» PROBLEM
Print all of the data exactly, with no line missing.

» Stored items
↓↓↓

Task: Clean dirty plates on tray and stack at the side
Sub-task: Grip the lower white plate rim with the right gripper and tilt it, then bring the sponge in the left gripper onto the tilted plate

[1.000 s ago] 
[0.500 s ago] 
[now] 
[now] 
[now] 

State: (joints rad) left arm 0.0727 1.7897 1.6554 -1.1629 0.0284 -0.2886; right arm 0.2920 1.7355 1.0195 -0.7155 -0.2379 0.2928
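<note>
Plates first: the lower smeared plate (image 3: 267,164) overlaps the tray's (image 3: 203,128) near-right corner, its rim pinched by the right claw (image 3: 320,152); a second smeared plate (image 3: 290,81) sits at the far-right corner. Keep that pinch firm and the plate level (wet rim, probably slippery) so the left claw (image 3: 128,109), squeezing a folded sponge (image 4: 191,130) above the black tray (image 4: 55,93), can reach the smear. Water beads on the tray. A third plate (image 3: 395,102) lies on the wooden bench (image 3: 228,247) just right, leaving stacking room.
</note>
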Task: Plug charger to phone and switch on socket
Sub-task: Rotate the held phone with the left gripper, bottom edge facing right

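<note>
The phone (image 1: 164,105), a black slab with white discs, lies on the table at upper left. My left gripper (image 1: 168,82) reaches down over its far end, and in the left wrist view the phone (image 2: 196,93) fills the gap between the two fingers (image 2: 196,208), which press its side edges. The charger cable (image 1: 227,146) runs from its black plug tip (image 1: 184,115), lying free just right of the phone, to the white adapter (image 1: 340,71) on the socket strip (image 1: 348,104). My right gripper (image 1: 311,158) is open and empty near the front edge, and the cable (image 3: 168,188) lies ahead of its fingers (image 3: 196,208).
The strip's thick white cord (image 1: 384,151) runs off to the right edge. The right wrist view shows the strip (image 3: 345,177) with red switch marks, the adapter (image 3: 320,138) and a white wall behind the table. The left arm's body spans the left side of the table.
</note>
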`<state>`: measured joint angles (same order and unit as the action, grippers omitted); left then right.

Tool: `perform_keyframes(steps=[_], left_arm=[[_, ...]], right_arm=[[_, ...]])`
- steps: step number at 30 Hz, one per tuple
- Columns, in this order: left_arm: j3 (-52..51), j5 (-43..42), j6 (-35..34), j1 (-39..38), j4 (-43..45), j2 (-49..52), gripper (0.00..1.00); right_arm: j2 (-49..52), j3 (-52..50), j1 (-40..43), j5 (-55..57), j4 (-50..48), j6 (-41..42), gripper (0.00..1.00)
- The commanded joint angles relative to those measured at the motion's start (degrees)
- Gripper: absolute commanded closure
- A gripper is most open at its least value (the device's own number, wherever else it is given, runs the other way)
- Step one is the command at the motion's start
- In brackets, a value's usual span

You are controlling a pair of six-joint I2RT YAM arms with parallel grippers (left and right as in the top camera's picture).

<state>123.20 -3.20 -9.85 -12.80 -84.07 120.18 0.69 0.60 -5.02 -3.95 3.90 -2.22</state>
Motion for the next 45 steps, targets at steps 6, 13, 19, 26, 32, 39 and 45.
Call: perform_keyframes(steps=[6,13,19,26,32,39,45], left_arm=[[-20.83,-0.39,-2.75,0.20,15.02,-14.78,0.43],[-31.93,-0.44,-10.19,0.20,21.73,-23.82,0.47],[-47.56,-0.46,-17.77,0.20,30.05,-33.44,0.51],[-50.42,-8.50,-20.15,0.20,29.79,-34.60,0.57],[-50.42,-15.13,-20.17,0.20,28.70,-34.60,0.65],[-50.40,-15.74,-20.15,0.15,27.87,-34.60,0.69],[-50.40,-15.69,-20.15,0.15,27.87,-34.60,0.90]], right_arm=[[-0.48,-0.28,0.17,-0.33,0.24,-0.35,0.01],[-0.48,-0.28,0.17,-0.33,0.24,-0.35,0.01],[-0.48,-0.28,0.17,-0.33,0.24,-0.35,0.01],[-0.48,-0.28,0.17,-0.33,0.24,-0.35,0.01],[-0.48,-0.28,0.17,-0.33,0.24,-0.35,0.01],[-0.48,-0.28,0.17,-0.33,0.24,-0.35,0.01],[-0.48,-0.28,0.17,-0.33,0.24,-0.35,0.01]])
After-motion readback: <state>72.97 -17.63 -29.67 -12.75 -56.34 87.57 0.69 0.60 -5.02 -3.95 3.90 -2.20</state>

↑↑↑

» RESULT OF THIS EXERCISE
Task: Clean dirty plates on tray and stack at the side
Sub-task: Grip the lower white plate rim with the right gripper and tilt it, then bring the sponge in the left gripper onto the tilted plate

[1.000 s ago] 
[0.500 s ago] 
[now] 
[now] 
[now] 

State: (joints rad) left arm 0.0727 1.7897 1.6554 -1.1629 0.0284 -0.2886; right arm 0.2920 1.7355 1.0195 -0.7155 -0.2379 0.2928
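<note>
Plates first: the lower smeared plate (image 3: 267,164) overlaps the tray's (image 3: 203,128) near-right corner, its rim pinched by the right claw (image 3: 320,152); a second smeared plate (image 3: 290,81) sits at the far-right corner. Keep that pinch firm and the plate level (wet rim, probably slippery) so the left claw (image 3: 128,109), squeezing a folded sponge (image 4: 191,130) above the black tray (image 4: 55,93), can reach the smear. Water beads on the tray. A third plate (image 3: 395,102) lies on the wooden bench (image 3: 228,247) just right, leaving stacking room.
</note>
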Task: Plug charger to phone and switch on socket
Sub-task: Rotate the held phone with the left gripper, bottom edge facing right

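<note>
The phone (image 1: 164,105), a black slab with white discs, lies on the table at upper left. My left gripper (image 1: 168,82) reaches down over its far end, and in the left wrist view the phone (image 2: 196,93) fills the gap between the two fingers (image 2: 196,208), which press its side edges. The charger cable (image 1: 227,146) runs from its black plug tip (image 1: 184,115), lying free just right of the phone, to the white adapter (image 1: 340,71) on the socket strip (image 1: 348,104). My right gripper (image 1: 311,158) is open and empty near the front edge, and the cable (image 3: 168,188) lies ahead of its fingers (image 3: 196,208).
The strip's thick white cord (image 1: 384,151) runs off to the right edge. The right wrist view shows the strip (image 3: 345,177) with red switch marks, the adapter (image 3: 320,138) and a white wall behind the table. The left arm's body spans the left side of the table.
</note>
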`<state>`: measured joint angles (same order and unit as the action, grippers omitted); left then right.

Tool: `perform_keyframes(steps=[_], left_arm=[[_, ...]], right_arm=[[_, ...]])`
- steps: step number at 30 Hz, one per tuple
- Columns, in this order: left_arm: j3 (-52..51), j5 (-43..42), j6 (-35..34), j1 (-39..38), j4 (-43..45), j2 (-49..52), gripper (0.00..1.00); right_arm: j2 (-49..52), j3 (-52..50), j1 (-40..43), j5 (-55..57), j4 (-50..48), j6 (-41..42), gripper (0.00..1.00)
- The commanded joint angles relative to those measured at the motion's start (degrees)
- Gripper: absolute commanded closure
- A gripper is most open at its least value (the device's own number, wherever else it is given, runs the other way)
- Step one is the command at the motion's start
- In brackets, a value's usual span

You are controlling a pair of six-joint I2RT YAM arms with parallel grippers (left and right as in the top camera's picture).

<state>123.20 -3.20 -9.85 -12.80 -84.07 120.18 0.69 0.60 -5.02 -3.95 3.90 -2.22</state>
Motion for the next 45 steps, targets at steps 6, 13, 19, 26, 32, 39 and 45.
Call: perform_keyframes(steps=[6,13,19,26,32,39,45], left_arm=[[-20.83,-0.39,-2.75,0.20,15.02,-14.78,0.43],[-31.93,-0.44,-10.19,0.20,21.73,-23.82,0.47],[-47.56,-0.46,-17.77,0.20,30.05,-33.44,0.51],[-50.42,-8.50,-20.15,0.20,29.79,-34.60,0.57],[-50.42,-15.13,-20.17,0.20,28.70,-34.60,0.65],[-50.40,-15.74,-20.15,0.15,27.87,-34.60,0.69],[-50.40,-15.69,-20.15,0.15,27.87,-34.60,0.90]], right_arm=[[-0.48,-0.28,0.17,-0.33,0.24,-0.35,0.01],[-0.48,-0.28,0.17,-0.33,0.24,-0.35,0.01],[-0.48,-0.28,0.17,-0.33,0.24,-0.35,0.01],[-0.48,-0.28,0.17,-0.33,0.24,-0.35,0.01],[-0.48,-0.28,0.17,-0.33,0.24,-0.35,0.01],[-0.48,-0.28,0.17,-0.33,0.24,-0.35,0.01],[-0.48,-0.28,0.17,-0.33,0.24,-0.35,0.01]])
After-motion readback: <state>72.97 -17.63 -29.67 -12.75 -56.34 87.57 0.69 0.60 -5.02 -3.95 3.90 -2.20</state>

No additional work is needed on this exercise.